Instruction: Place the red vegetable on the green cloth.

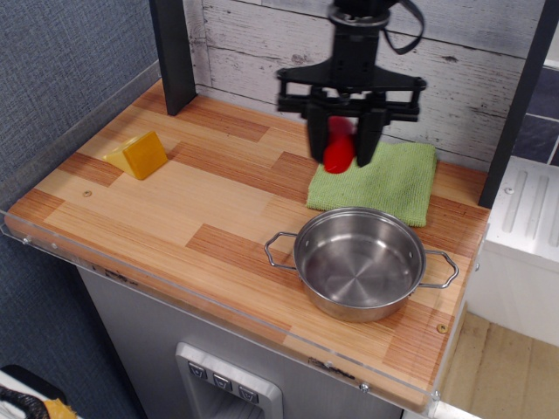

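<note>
One red vegetable, one green cloth, one steel pot and one yellow wedge block share the wooden table. The vegetable is glossy, red and elongated, hanging upright. The gripper has its two black fingers closed against the vegetable's sides, holding it above the cloth's ten o'clock corner. The pot sits at six o'clock from the cloth; the block lies well apart, toward nine o'clock.

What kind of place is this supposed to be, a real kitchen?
Probably a mock kitchen counter for robot practice: a wood-pattern countertop holds a steel pot, a green cloth and a yellow wedge block, while the gripper holds a toy-like red vegetable.
</note>
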Controlling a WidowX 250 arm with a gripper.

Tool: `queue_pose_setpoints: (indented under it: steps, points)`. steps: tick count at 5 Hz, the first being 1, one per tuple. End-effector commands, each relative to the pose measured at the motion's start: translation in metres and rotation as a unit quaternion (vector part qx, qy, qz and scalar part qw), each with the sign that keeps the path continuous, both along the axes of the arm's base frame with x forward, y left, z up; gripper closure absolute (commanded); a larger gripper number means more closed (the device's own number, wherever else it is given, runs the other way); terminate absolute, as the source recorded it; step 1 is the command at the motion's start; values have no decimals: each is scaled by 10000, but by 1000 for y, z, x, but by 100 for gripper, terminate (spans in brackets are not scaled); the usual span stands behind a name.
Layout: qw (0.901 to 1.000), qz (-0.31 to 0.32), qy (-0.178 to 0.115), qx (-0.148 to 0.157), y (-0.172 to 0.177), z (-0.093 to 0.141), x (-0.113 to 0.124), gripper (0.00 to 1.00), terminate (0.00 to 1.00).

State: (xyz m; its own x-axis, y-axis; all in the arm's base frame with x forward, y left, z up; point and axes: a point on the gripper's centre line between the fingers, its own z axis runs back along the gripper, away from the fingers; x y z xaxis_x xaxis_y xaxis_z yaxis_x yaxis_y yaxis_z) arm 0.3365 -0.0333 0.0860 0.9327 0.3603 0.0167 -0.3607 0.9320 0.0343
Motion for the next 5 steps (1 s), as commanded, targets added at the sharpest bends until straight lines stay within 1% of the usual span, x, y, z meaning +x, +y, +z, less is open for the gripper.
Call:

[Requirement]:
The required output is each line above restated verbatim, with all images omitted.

[Result]:
Instruction: Place the red vegetable on the green cloth.


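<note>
One red vegetable, one green cloth, one steel pot and one yellow wedge block share the wooden table. The vegetable is glossy, red and elongated, hanging upright. The gripper has its two black fingers closed against the vegetable's sides, holding it above the cloth's ten o'clock corner. The pot sits at six o'clock from the cloth; the block lies well apart, toward nine o'clock.

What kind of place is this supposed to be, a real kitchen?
Probably a mock kitchen counter for robot practice: a wood-pattern countertop holds a steel pot, a green cloth and a yellow wedge block, while the gripper holds a toy-like red vegetable.
</note>
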Controlling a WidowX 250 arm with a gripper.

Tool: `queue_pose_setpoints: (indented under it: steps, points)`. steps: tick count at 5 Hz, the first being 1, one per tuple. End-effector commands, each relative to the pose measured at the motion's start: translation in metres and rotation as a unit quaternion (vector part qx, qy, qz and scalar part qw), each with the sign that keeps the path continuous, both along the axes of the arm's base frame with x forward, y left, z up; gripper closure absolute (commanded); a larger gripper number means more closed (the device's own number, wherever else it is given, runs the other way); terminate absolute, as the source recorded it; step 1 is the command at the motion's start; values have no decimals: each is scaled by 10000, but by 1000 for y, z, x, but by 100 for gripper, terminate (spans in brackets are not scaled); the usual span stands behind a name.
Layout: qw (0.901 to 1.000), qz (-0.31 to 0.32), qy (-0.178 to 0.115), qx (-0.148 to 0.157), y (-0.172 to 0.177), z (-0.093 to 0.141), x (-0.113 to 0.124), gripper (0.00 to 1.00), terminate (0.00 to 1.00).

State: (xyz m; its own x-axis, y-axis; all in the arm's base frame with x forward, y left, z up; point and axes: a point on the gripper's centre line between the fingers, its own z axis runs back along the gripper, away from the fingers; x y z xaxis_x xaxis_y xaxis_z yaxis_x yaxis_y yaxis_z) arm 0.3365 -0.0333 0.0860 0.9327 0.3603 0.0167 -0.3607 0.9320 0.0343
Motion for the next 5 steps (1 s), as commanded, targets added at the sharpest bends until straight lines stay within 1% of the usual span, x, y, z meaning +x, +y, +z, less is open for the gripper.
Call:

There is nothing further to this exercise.